* BRIEF *
Copy out all of the data below exactly, so that no word differs from the original.

*** GIVEN MATERIAL ***

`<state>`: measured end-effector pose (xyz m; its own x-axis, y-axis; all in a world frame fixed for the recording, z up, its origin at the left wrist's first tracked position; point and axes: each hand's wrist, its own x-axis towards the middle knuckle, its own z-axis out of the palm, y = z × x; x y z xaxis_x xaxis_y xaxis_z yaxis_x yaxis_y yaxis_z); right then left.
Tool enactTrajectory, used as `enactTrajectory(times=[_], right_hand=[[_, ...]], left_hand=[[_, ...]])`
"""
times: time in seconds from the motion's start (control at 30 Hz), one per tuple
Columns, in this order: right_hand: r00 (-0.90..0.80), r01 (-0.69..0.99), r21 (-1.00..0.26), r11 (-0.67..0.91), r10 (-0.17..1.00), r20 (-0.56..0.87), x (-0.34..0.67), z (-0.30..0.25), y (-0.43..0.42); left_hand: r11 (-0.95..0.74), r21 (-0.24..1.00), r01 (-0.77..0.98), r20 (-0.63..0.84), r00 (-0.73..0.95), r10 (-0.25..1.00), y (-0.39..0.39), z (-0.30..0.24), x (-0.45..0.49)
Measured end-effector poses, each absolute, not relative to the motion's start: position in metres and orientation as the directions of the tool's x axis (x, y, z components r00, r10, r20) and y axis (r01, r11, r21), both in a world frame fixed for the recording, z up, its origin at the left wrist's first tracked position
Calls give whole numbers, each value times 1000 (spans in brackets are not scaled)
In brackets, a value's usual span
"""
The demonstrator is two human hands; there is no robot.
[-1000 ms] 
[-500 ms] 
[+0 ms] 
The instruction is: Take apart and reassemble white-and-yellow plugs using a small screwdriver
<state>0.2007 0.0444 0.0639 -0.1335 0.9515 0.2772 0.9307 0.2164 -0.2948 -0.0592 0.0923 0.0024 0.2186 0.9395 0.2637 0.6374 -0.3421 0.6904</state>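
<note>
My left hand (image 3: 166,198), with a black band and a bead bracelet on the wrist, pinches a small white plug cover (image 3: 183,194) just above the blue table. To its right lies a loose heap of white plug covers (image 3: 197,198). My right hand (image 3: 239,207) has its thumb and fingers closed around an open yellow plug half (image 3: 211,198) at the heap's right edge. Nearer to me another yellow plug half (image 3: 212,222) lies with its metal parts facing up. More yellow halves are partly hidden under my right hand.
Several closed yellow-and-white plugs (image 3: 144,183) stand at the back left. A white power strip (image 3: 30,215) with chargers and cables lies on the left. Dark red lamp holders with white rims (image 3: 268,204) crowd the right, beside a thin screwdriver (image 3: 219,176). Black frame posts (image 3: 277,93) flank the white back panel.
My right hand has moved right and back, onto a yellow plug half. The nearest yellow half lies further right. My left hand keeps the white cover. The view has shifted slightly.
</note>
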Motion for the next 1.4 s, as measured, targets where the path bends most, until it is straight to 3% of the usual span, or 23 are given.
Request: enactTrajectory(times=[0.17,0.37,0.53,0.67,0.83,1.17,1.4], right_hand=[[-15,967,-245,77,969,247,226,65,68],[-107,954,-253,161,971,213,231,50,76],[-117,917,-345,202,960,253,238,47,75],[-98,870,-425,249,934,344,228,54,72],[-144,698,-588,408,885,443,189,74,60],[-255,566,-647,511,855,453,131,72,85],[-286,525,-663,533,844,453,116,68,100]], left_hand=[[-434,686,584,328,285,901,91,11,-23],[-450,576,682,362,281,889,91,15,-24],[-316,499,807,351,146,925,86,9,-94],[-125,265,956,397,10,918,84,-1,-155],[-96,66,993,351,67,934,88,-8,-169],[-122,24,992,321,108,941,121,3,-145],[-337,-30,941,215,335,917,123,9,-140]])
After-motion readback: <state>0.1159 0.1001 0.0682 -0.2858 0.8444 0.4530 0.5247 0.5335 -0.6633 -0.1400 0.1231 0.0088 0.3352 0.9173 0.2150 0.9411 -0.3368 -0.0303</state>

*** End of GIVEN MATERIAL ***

* SOLUTION TO THIS EXERCISE *
`<state>`: measured end-effector pose (xyz m; its own x-axis, y-axis; all in a world frame fixed for the recording, z up, its origin at the left wrist's first tracked position; point and axes: each hand's wrist, its own x-axis towards the middle knuckle, its own z-axis out of the palm, y = z × x; x y z xaxis_x xaxis_y xaxis_z yaxis_x yaxis_y yaxis_z); right then left.
Tool enactTrajectory, used as `enactTrajectory(times=[_], right_hand=[[_, ...]], left_hand=[[_, ...]])`
"""
times: time in seconds from the motion's start (control at 30 Hz), one per tuple
Columns, in this order: right_hand: r00 (-0.90..0.80), r01 (-0.69..0.99), r21 (-1.00..0.26), r11 (-0.67..0.91), r10 (-0.17..1.00), r20 (-0.56..0.87), x (-0.34..0.67), z (-0.30..0.25), y (-0.43..0.42); left_hand: r11 (-0.95..0.74), r21 (-0.24..1.00), r01 (-0.77..0.98), r20 (-0.63..0.84), r00 (-0.73..0.95), r10 (-0.25..1.00), y (-0.39..0.39), z (-0.30..0.24), x (-0.45..0.49)
Measured end-effector poses, each absolute, not relative to the motion's start: position in metres and orientation as the directions of the tool's x axis (x, y, z components r00, r10, r20) and y axis (r01, r11, r21), both in a world frame fixed for the recording, z up, its origin at the left wrist's first tracked position
Calls give whole numbers, each value times 1000 (spans in brackets are not scaled)
In brackets, a value's usual span
"""
The demonstrator is two human hands; there is no robot.
[-1000 ms] 
[-500 ms] 
[+0 ms] 
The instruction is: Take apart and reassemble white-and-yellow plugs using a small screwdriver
<state>0.2007 0.0444 0.0639 -0.1335 0.9515 0.2772 0.9307 0.2164 -0.2948 -0.0592 0.0923 0.0024 0.2186 0.9395 0.2637 0.6374 -0.3421 0.6904</state>
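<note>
My left hand (image 3: 166,198), with a black band and a bead bracelet on the wrist, pinches a small white plug cover (image 3: 183,194) just above the blue table. To its right lies a loose heap of white plug covers (image 3: 197,198). My right hand (image 3: 239,207) has its thumb and fingers closed around an open yellow plug half (image 3: 211,198) at the heap's right edge. Nearer to me another yellow plug half (image 3: 212,222) lies with its metal parts facing up. More yellow halves are partly hidden under my right hand.
Several closed yellow-and-white plugs (image 3: 144,183) stand at the back left. A white power strip (image 3: 30,215) with chargers and cables lies on the left. Dark red lamp holders with white rims (image 3: 268,204) crowd the right, beside a thin screwdriver (image 3: 219,176). Black frame posts (image 3: 277,93) flank the white back panel.
My right hand has moved right and back, onto a yellow plug half. The nearest yellow half lies further right. My left hand keeps the white cover. The view has shifted slightly.
</note>
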Motion for the next 1.4 s, as measured, targets where the path bends most, until it is straight to 3% of the usual span, or 23 are given.
Request: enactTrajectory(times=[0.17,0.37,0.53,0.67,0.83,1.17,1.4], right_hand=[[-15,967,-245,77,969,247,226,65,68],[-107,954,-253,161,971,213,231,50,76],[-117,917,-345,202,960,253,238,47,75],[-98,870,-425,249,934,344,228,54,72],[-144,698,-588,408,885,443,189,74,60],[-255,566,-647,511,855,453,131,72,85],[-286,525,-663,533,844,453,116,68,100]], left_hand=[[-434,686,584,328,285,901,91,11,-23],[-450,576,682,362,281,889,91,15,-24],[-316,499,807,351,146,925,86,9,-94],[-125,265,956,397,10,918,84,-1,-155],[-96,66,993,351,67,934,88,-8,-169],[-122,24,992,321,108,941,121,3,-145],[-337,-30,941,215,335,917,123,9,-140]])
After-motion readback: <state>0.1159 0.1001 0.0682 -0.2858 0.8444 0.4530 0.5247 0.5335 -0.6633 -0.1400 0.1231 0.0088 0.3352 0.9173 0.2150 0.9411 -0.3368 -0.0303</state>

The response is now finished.